Root Cause Analysis – Challenger Explosion

Download the PDF
The Challenger space shuttle made history repeatedly. Its virgin flight in April of 1983 witnessed the first spacewalk during a space shuttle mission. Two months later, Sally Ride became the first American woman into space aboard the vessel; throughout its subsequent missions, the Challenger also carried the first African-American, Canadian, and Dutchman into space.

The temperature was below freezing on the morning of January 28, 1986, when the Challenger prepared for its tenth launch. This too was a momentous occasion, even for a space shuttle well versed in historic firsts: as the first voyage of the new Teachers in Space Project, it was the first flight on which someone who was not a trained astronaut was permitted to travel into space. It is difficult to overstate the significance of NASA’s choice to allow a schoolteacher to participate in the mission, and the excitement it generated in the press and in the public. Chosen from over 11,000 other candidates, Christa McAuliffe had planned to give a lesson from space, and schools all around the country were going to watch the liftoff. This was supposed to get the public invested in the space program, while signaling that space travel was becoming more and more normal, though no less awe-inspiring, and perhaps even more accessible. Accordingly, there was more media present than usual on the morning of the launch, and millions of people around the world were watching live.

NASA, for its part, had every reason to be confident about this mission. At the time, Challenger was the most-flown orbiter in NASA’s fleet.

Sadly, the Challenger made history in a different way that morning, entering the books as NASA’s first space shuttle disaster. A mere 73 seconds after liftoff, the space shuttle broke apart over the Atlantic, taking the lives of all seven crewmembers. This, for NASA, was a catastrophic event on several levels: seven colleagues lost their lives; NASA lost a multi-million dollar shuttle; the prestige that NASA was hoping to cultivate with the extra press was obliterated with the space shuttle (news coverage was so extensive that an estimated 85% of Americans had heard about the disaster within the hour that it happened).

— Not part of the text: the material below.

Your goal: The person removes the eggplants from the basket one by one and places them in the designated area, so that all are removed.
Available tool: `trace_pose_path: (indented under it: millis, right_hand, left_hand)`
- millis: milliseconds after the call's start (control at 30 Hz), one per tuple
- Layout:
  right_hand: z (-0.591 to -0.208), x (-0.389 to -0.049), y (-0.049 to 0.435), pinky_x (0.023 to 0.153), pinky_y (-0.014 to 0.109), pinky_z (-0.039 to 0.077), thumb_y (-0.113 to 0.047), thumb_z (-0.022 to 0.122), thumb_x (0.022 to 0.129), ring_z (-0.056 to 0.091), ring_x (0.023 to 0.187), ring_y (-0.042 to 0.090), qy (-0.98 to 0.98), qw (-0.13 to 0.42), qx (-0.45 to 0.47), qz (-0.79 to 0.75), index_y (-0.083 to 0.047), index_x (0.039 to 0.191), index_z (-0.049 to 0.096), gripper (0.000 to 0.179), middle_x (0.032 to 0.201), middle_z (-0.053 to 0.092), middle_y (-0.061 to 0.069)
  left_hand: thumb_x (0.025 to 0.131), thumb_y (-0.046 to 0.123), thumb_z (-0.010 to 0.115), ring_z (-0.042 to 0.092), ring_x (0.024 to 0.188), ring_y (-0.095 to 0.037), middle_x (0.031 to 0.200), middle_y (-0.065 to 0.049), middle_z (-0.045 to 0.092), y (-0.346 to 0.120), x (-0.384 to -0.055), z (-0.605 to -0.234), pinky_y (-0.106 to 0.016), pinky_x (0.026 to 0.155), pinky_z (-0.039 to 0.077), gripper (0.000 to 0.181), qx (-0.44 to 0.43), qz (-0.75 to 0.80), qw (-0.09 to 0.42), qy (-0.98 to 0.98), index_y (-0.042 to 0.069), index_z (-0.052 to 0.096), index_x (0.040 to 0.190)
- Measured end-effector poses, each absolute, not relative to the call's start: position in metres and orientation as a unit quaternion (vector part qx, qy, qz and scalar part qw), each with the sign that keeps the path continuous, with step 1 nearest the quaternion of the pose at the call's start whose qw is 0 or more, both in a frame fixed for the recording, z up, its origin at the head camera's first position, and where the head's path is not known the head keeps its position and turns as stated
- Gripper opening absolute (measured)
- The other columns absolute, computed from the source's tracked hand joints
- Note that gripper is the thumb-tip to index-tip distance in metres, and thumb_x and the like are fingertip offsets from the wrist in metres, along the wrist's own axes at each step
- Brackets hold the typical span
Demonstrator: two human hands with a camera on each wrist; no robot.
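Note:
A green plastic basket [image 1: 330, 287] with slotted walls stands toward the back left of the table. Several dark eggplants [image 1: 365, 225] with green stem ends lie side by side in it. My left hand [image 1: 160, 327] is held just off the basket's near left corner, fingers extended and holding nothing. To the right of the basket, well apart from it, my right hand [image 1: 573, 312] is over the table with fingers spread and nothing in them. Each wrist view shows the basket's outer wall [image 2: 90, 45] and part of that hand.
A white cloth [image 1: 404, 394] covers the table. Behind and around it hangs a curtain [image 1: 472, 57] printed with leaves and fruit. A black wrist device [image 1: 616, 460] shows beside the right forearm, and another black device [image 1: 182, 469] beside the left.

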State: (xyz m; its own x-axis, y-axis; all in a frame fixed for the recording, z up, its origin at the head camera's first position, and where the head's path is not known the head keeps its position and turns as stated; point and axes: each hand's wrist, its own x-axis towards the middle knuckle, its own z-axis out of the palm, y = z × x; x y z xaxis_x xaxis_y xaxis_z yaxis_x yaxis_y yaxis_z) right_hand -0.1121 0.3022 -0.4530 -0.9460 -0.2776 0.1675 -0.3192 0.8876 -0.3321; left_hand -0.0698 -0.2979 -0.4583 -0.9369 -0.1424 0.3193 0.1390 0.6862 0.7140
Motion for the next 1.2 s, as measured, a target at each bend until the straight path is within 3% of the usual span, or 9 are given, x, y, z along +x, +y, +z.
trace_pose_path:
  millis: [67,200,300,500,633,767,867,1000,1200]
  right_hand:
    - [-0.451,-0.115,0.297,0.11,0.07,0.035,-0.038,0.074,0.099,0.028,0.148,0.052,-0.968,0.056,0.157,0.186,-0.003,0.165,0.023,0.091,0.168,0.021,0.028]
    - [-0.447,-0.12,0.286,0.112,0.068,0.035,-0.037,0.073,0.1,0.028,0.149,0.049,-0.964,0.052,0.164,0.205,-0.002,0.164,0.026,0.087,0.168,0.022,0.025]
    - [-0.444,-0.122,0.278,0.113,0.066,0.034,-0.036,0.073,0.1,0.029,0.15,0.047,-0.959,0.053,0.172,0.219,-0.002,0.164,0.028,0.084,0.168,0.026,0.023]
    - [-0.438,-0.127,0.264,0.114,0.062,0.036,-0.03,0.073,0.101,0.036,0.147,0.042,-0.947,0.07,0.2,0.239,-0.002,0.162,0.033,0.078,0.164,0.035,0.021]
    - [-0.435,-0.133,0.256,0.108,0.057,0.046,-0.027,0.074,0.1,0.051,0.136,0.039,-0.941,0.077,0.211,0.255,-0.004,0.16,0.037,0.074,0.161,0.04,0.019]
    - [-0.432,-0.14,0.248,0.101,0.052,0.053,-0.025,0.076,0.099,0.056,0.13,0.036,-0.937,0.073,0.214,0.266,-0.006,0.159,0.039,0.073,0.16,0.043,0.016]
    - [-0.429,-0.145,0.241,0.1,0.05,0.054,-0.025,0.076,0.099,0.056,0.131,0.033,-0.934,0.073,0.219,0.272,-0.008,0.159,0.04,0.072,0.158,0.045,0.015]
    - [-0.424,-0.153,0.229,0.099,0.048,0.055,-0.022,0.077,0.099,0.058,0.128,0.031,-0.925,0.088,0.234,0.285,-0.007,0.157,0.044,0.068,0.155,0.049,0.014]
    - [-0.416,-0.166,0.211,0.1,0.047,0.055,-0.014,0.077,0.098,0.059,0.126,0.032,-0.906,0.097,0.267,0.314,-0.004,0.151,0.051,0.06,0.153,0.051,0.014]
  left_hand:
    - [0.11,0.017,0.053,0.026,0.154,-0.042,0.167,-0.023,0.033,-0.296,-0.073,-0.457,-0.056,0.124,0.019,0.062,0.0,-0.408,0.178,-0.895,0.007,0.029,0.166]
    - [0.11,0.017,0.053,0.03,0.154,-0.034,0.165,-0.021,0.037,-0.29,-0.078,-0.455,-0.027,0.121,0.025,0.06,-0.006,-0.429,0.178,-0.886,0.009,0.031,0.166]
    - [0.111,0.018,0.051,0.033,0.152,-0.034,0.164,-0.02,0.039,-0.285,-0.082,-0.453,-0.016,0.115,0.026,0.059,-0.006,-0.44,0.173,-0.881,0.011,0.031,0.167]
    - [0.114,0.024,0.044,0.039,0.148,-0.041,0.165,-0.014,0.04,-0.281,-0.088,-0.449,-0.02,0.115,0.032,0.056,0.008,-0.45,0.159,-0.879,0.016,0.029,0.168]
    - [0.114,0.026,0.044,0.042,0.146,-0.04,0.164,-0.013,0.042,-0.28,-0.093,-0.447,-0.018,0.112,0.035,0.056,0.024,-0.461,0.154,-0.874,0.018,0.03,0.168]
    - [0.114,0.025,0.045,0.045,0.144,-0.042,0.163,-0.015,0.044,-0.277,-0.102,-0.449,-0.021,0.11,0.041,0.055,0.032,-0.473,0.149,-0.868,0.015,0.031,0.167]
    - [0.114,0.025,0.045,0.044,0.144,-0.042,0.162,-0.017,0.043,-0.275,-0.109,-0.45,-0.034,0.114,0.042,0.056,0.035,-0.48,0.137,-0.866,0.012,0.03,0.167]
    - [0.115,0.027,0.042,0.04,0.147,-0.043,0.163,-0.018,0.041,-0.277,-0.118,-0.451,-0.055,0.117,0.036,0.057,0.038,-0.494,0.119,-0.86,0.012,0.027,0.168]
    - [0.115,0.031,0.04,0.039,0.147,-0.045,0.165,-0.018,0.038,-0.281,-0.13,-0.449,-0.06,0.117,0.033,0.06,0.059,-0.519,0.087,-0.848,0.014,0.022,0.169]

A Short History of Space Incidents

Human curiosity is a beautiful thing. We will live with unknowns for exactly as long as technology limits our ability to explore, to discover, and no longer. First we conquered the seas, then the sky, then we tackled the great beyond: space, the final frontier. No such advance has come without a cost, however, and space flight has certainly been no exception.

A total of 18 astronauts (12 of which were Americans) have perished while on space flight missions, and many more have lost their lives while preparing or testing for them. Nobody takes such losses lightly, and after each space shuttle incident there have been extensive investigations into their causes and ways to prevent their recurrence.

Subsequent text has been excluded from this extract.